### WORK INSTRUCTIONS:
Copy the entries exactly, through the "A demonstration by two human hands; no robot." line.

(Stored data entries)
=== Section Start ===
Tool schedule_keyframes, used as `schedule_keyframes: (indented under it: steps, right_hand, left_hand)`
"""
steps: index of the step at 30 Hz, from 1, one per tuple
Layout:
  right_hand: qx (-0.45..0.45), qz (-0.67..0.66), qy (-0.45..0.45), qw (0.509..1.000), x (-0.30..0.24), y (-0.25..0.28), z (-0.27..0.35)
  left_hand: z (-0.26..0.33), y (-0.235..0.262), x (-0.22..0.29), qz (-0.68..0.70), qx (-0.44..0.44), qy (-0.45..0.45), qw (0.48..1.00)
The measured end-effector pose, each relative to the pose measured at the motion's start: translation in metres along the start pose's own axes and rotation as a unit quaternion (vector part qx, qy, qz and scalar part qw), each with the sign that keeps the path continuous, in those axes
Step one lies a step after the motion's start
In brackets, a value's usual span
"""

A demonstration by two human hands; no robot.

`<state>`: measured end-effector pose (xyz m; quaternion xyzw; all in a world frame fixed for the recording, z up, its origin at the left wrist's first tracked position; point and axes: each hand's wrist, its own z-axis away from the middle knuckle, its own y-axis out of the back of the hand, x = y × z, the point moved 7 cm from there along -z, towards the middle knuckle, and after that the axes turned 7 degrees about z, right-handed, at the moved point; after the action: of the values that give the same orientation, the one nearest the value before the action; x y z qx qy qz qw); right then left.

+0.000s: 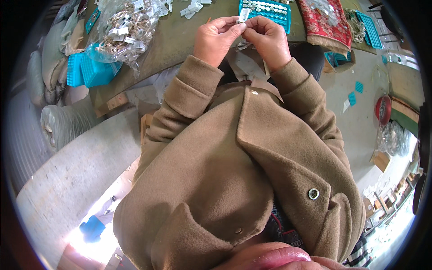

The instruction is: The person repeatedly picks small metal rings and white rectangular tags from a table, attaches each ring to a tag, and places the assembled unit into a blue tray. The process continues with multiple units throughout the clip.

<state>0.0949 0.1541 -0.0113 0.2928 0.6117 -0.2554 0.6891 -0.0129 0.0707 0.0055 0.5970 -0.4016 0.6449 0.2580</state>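
Observation:
Over the table's near edge, my left hand [216, 41] and my right hand [270, 42] meet with their fingertips together. Both are closed in a pinch around a small white, partly clear plastic piece [244, 15], which sticks up between the fingers. Its lower part is hidden by the fingertips. Just beyond my right hand lies a blue tray [282, 23] with rows of small round whitish pieces. Loose white plastic pieces [194, 6] lie on the tabletop past my left hand.
A clear plastic bag [128, 33] of gold-coloured parts and white pieces sits on the table [173, 38] at the left. Blue plastic baskets [96, 72] hang by its edge. A red patterned cloth [325, 24] covers part of the right side. A red basin [383, 110] stands on the floor.

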Motion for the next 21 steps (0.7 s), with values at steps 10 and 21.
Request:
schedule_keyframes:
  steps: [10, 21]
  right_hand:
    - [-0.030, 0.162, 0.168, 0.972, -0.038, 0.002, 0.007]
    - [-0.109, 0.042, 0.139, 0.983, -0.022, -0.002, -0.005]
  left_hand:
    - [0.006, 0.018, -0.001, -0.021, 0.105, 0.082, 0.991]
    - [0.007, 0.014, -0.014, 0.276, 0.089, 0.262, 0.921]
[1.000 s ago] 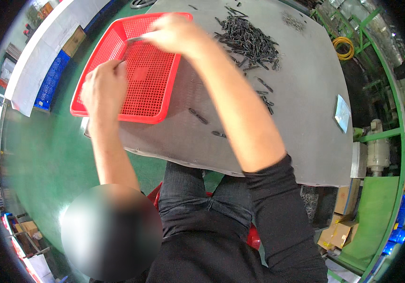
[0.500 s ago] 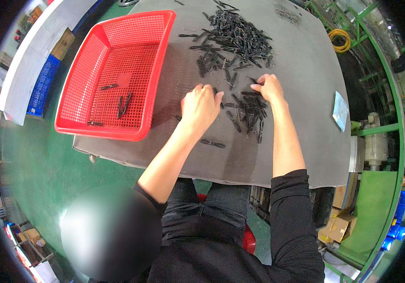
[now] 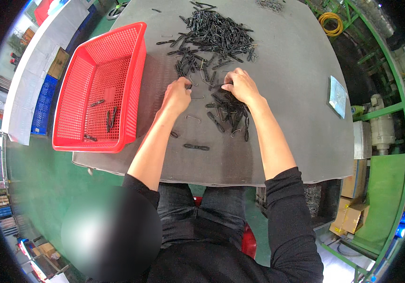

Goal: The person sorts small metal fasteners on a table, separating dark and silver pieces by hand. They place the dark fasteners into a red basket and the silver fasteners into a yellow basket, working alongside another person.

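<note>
Nearest, one black clip (image 3: 196,147) lies alone by the table's (image 3: 278,155) edge; the left hand (image 3: 176,94) pinches a small piece, the right hand (image 3: 241,86) curls over the scattered clips (image 3: 228,111); left, the red basket (image 3: 99,85) holds few; beyond, the big pile (image 3: 216,35) waits.

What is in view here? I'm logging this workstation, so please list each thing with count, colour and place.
table: one, grey, centre of view.
basket: one, red mesh, on the table's left part.
small pieces in basket: about five, black, on its floor.
pile of small pieces: many, black, far middle of the table.
loose pieces: a cluster, black, under and near the right hand.
flat packet: one, pale, table's right edge.
coil: one, yellow, beyond the table, upper right.
cardboard boxes: a few, brown, floor at lower right.
left hand: on the table, fingertips at loose pieces.
right hand: resting on the cluster.
</note>
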Tool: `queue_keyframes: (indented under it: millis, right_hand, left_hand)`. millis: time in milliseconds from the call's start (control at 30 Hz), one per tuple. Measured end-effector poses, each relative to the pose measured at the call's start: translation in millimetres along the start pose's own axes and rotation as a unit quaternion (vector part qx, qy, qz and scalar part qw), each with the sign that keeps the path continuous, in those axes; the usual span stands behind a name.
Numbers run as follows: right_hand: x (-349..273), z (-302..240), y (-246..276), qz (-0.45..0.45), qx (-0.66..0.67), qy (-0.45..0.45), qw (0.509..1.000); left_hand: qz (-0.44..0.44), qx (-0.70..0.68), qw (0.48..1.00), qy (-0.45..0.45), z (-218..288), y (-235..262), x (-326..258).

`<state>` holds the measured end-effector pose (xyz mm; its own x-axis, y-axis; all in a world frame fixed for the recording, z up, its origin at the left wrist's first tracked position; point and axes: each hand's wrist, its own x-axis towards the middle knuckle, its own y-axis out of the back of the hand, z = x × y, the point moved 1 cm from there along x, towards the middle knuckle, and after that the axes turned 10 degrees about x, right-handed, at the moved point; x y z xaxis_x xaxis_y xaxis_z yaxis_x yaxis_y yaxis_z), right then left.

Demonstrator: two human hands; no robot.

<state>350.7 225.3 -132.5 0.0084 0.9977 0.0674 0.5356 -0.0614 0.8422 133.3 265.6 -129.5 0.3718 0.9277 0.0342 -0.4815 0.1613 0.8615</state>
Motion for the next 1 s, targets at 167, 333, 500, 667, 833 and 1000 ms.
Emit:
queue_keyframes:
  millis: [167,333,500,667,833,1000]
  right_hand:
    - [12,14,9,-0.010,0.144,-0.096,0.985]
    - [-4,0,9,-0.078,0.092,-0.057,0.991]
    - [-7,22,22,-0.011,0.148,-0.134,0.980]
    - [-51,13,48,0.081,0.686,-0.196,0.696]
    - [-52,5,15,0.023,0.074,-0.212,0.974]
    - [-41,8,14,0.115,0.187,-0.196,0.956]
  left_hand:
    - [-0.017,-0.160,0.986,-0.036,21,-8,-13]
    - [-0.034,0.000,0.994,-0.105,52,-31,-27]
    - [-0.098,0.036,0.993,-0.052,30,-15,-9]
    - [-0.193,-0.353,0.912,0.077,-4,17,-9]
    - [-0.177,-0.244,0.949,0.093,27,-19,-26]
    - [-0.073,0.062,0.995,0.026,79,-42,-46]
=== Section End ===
### TASK OUTPUT:
Tool schedule_keyframes, used as `schedule_keyframes: (indented under it: steps, right_hand, left_hand)`
"""
steps: index of the step at 30 Hz, from 1, one per tuple
Layout:
  right_hand: qx (-0.45..0.45), qz (-0.67..0.66), qy (-0.45..0.45), qw (0.509..1.000), x (-0.30..0.24), y (-0.25..0.28), z (-0.27..0.35)
  left_hand: z (-0.26..0.33), y (-0.235..0.262), x (-0.22..0.29), qz (-0.68..0.70), qx (-0.44..0.44), qy (-0.45..0.45), qw (0.48..1.00)
The measured end-effector pose, each relative to the pose measured at the motion's start: translation in metres along the start pose's own axes and rotation as a unit quaternion (vector part qx, qy, qz and scalar part qw), each with the sign that keeps the path continuous, in those axes
Step one lies a step after the motion's start
In brackets, a value's usual span
"""

A demonstration by two human hands; no robot.

The response to the exercise is now finished.